Work task:
For this exercise, please return exactly the line containing "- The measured" and each line after it through the end of the records, with no pictures included.

Records from a collection:
.....
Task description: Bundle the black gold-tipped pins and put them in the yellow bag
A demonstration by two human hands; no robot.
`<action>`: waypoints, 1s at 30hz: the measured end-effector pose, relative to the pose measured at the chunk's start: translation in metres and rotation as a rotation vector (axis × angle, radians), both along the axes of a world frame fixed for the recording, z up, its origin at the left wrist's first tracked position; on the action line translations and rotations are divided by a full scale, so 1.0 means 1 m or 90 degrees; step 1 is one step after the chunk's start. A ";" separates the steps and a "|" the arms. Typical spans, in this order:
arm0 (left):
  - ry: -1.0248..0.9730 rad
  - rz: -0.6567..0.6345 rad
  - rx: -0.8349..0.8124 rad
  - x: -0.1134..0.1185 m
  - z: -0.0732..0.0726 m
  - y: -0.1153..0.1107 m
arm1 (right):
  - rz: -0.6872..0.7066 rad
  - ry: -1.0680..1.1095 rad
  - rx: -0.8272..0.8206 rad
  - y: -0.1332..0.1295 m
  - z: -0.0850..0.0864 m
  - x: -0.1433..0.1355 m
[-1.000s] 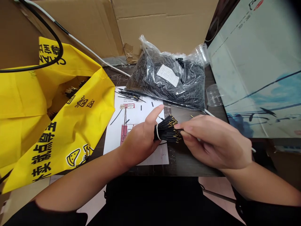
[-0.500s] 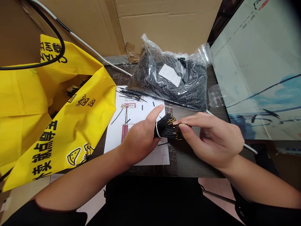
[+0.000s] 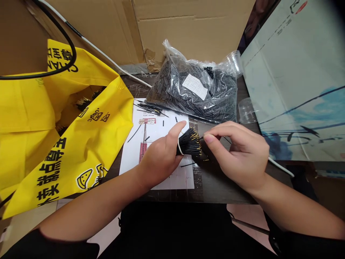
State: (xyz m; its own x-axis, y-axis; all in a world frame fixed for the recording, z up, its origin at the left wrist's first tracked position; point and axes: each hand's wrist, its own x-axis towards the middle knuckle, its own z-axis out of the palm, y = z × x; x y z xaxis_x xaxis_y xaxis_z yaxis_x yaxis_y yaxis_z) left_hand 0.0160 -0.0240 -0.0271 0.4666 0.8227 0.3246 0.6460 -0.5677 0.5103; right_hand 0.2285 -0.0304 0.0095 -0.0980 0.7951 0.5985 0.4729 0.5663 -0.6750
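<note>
My left hand is wrapped round a bundle of black wires with brass-coloured tips, its thumb raised. A white band circles the bundle, and the tipped ends fan out to the right. Just beyond those ends, my right hand pinches a thin black wire between thumb and forefinger. One end of this wire points at the bundle; the other sticks out behind the fingers. Below the hands lies a printed sheet with several loose black wires on its far edge.
A clear plastic bag full of short black tubes stands behind the hands. Two clear plastic cups are at its right. At the left a yellow bag holds more brass-tipped bundles. Cardboard backs the table; a pale printed panel rises at right.
My right hand has drawn slightly back and up from the bundle's tips with the wire in its pinch. The bundle has tilted a little; my left hand keeps its grip.
</note>
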 end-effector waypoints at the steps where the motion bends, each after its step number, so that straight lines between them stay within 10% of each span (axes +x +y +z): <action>1: -0.003 0.001 -0.007 0.000 0.000 0.000 | -0.010 -0.010 -0.004 0.000 0.000 0.000; 15: -0.054 -0.032 -0.113 0.005 0.009 -0.003 | -0.009 -0.084 0.106 -0.005 0.008 0.001; 30: -0.078 -0.050 -0.024 0.002 0.001 -0.001 | -0.066 0.057 -0.100 0.002 -0.006 0.002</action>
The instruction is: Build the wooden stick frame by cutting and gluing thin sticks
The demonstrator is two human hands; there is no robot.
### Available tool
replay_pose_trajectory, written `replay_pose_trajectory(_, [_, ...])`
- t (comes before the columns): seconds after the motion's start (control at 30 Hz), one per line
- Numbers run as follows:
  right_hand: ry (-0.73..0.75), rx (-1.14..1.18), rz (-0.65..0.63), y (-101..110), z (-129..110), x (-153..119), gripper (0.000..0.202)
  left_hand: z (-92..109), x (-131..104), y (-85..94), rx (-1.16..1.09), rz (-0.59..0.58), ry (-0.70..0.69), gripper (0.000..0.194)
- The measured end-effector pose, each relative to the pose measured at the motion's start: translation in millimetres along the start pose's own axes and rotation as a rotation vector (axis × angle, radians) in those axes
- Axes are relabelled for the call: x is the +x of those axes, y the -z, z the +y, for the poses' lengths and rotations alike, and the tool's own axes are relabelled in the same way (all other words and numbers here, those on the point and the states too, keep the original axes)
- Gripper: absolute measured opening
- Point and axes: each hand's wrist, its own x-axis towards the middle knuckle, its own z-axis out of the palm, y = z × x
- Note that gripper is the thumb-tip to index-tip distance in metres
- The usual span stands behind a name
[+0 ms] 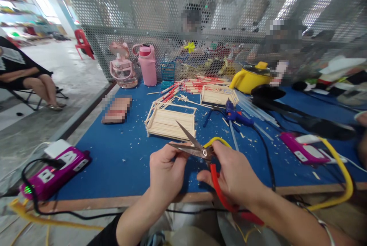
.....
Response to the exercise:
- The measured end-effector pose, each relative to the pose measured at the motion's start: translation in millimetres along the start pose's own axes and rotation as a rotation vector (axis × angle, radians) in those axes
- Axes are relabelled for the call: x is the +x of those axes, y the -z, z the +y, for the poses' lengths and rotations alike, and the tool's own axes are relabelled in the same way (all other words and numbers here, those on the point and the states too, keep the original axes)
- Gripper: absolute measured opening
- Point and axes: each hand's wrist, its own x-axis towards the middle knuckle, its own z-axis out of the palm, y = z × x
- Note that gripper is the thumb-tip to index-tip distance in metres
- The usual span stands behind a name
[+0 ms] 

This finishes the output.